Air freight will benefit as China-US trade war tariffs force manufacturing moves
The failure of the US and China to agree on trade at the weekend makes ...
“The outside world has become fixated on Flexport.”
So said Steve Walker, founder of SBS Worldwide and chief executive of forwarder supplier SWG, in a speech to Canadian Forwarder Association CIFFA this week.
“I have respect for what Flexport ise creating,” he continued. “Yet, when you pull away from the headlines what is it?
“It is an online 3PL, with its own TMS, operational hubs, air charter contracts. And with country offices. And with staff. I think that adds up to another 3PL. And probably still unprofitable,” he added.

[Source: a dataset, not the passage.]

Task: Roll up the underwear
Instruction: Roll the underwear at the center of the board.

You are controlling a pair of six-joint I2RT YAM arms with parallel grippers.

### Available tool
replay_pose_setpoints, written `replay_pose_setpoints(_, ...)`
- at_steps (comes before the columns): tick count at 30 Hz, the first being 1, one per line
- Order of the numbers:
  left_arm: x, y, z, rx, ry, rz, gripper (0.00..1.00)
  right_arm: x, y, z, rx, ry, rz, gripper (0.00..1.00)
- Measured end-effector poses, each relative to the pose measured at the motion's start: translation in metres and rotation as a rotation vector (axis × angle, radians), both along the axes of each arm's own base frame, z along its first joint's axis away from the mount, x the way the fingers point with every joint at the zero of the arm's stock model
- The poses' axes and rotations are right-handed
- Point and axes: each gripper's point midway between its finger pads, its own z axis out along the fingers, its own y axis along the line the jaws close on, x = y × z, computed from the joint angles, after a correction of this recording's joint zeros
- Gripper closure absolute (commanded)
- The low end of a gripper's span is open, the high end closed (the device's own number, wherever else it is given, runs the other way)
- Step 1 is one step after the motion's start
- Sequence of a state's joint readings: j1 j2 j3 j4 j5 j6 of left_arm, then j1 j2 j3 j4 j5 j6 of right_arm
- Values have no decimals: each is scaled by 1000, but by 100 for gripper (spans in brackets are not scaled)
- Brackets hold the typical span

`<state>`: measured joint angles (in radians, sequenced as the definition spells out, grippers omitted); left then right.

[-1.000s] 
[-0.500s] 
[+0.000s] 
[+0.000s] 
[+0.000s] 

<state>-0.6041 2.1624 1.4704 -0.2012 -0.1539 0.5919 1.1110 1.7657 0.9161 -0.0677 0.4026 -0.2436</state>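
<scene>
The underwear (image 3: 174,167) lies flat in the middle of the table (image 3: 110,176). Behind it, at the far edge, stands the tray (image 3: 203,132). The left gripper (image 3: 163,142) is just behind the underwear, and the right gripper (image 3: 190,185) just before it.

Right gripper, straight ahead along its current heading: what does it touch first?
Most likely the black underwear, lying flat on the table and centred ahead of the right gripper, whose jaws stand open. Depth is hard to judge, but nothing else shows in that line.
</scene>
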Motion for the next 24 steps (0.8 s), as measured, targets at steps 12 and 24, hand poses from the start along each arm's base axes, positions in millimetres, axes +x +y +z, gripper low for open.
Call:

Flexport famously won’t talk finances, but has a nice war chest fuelling its rapid expansion. And it has created a media presence unheard of for a start-up. So why is it special?
“We bring a different approach,” said Neel Jones Shah, executive vice president and global head of airfreight.
“We bring transparency to the customer. This industry has approached its customers in a very arrogant way. Shippers are not happy with the service they get. It’s an invitation for someone to come in and do things better.
“I am not sure if it’s disruption, or the way business is going. We might have been the first, but we won’t be the last. Others will adapt,” he added, speaking on the sidelines of TIACA’s ACF in Toronto.
At the moment, others are jealous. An unprofitable company with serious investor backing intended to take it into the top 10, with no legacy system, and in-house developed software puts it in an enviable position.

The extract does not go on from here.